KCLCCHMinor programmeAV1000


AV1000
Fundamentals of the digital humanities
Basic technical knowledge and terminology

  1. Units of hardware measurement
  2. Hardware components
    1. Processors and motherboard
    2. Primary storage
    3. Secondary storage
  3. Organisation of secondary storage
    1. Hierarchical structure
    2. Software tools
    3. Tips and techniques
  4. Data structures
    1. Traditional data files
    2. Relational databases
    3. Text files
    4. Image and sound files
  5. Data representation
    1. Bits and numbering systems
    2. Bytes and character encoding
    3. Unicode
  6. Glossary

I. Units of hardware measurement

  1. Data. The smallest unit of data in a computer is a bit, which may in one of two states (represented by the numbers 0 and 1). Eight of these comprise a byte, which is the standard base-unit for measuring memory and storage, hence kilobyte (or K, for 1,000 bytes), megayte (or MB, for 1,000,000 bytes), gigabyte (or GB, for 1,000,000,000), or terabyte (1,000 times a GB). A file containing a reasonably sized essay, for example, will be measured in K; most software for downloading and RAM-capacity in current machines in MB; current hard-disks in GB; measures of total electronic information in the world in many, many terabytes.
  2. Speed. Computer-circuitry is regulated by an internal clock that measures machine-cycles in herz, named after the physicist Heinrich Hertz (1857–94). Hence the speed of computers is measured in these terms, in megahertz (MHz, 1,000,000 cycles) and gigahertz (GHz). Current desktop machines are rated from ca. 1–2 GHz.
  3. Throughput. The speed with which computers actually process data is measured in the number of operations they perform per second, FLOPS (for “floating-point operations per second”) or MIPS (“millions of instructions per second”). Throughput is highly technical jargon that you may encounter but are unlikely to use.

II. Hardware components

A. Processors and motherboard

  1. The basic physical unit of hardware is the processor or chip. (These are called “chips” because they are made from wafers of a material that regulates the electrical current passed through it. These chips are thin, flat, usually rectangular objects with connecting pins emerging from them, somewhat like the legs of a spider, as shown here.
  2. The most important processor in a computer is the central processing unit or CPU. Computers are even now commonly identified by the kind of CPU they contain, since newer ones are always faster and may have new, highly desirable characteristics. It is best to seek advice when attempting to judge the actual worth of a given CPU in terms of overall performance.
  3. The chips in a computer are affixed to a single, flat surface called a motherboard, into which other, smaller boards may be plugged and to which various connectors are attached. These boards are for connecting peripheral devices, such as the monitor, and for adding subsidiary equipment, such as a modem.

B. Primary storage

Primary storage consists of chips from which data is immediately and very rapidly accessible. This storage may be volatile or non-volatile, as follows.

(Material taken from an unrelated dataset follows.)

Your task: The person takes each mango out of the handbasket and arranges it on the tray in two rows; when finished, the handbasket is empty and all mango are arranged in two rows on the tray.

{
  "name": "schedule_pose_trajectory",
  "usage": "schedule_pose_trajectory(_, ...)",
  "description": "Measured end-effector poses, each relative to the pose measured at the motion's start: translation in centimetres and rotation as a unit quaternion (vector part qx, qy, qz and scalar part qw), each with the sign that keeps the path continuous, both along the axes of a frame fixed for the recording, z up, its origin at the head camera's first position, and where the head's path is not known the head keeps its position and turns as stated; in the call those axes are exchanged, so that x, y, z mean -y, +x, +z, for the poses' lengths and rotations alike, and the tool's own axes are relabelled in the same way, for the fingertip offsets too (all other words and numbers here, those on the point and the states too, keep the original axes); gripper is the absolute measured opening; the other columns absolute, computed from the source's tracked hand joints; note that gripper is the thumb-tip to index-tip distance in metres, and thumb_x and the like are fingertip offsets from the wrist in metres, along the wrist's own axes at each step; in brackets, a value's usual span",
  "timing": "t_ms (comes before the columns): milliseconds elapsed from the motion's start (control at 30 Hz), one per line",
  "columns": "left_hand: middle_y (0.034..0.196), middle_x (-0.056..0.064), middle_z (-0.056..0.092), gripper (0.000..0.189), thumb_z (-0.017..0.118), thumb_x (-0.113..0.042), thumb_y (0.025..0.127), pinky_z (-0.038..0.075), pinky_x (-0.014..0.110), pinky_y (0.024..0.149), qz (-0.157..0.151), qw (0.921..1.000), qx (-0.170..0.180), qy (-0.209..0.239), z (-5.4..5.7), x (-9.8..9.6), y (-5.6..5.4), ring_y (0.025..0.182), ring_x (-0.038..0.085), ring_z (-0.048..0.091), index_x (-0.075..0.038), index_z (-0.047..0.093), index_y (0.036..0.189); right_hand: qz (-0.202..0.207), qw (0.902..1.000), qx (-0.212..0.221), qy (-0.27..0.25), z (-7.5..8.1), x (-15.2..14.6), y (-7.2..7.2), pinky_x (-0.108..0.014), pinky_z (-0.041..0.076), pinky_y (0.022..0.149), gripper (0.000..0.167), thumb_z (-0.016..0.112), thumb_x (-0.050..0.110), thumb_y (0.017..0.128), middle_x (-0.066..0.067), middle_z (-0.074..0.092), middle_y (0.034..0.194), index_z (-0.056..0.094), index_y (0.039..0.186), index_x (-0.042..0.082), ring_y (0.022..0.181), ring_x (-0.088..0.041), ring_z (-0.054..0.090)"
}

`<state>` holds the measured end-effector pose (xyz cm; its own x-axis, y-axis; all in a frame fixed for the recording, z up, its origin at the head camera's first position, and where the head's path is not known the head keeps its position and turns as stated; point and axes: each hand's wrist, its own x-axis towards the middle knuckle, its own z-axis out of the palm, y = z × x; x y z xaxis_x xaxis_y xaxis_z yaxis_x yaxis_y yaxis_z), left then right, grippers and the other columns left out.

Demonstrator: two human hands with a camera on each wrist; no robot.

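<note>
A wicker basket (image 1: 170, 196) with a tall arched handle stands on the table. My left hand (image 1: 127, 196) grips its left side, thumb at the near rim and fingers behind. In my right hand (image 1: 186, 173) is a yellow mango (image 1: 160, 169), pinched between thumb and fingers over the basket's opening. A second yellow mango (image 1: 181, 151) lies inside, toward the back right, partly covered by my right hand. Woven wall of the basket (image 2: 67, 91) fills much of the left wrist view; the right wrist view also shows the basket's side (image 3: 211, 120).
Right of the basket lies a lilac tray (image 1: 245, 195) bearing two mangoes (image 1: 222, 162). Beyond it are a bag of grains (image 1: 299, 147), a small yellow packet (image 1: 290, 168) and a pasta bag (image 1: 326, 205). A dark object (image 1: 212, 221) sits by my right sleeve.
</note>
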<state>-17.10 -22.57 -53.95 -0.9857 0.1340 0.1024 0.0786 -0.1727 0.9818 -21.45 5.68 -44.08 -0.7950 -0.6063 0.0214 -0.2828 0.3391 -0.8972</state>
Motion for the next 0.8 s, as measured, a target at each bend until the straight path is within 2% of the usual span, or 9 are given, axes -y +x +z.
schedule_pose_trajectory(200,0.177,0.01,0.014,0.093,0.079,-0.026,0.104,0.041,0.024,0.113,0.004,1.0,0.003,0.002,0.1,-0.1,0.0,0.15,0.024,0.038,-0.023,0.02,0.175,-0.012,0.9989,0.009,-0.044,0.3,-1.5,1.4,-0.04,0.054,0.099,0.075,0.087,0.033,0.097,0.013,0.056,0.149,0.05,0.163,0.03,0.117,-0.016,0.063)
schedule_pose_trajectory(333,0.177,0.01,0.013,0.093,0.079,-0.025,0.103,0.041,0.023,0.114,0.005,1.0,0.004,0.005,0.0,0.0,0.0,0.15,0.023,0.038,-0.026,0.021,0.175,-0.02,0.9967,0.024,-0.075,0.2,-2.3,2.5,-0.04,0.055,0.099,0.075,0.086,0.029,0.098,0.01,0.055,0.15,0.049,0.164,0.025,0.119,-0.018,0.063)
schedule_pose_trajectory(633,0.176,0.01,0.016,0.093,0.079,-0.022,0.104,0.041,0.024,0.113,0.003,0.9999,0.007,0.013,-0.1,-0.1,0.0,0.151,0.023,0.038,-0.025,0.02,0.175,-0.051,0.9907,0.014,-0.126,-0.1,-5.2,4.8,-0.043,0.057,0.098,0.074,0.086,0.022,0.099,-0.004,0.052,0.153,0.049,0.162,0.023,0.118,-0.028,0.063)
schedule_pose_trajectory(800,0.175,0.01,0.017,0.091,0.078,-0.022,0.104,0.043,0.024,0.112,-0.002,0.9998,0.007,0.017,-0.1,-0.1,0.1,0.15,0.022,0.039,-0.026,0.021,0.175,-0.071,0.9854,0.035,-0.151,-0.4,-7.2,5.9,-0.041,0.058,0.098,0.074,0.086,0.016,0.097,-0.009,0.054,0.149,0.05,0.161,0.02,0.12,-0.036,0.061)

  1. RAM (random-access memory), a type of volatile storage within which any byte may be accessed directly, by its address, in any order rather than in a particular sequence (thus “random-access”). RAM is used for the main working memory of the computer; currently a gigabyte or more is the norm.
  2. ROM (read-only memory), non-volatile storage programmed to contain static data repeatedly of use by the computer.

C. Secondary storage

Secondary storage consists of electro-magnetic or optical devices that provide a stable, non-volatile medium. All such devices are considerably slower than primary storage.

  1. Magnetic disc (non-volatile, cheap, fairly durable, medium speed, random access)
  2. Magnetic tape (non-volatile, cheap, durable, very slow, sequential access). Once the medium of choice for mass-storage, now chiefly of use for system backups and transportation of large quantities of data from one computing system to another.
  3. Optical disc (non-volatile, cheap, durable, slow, random access)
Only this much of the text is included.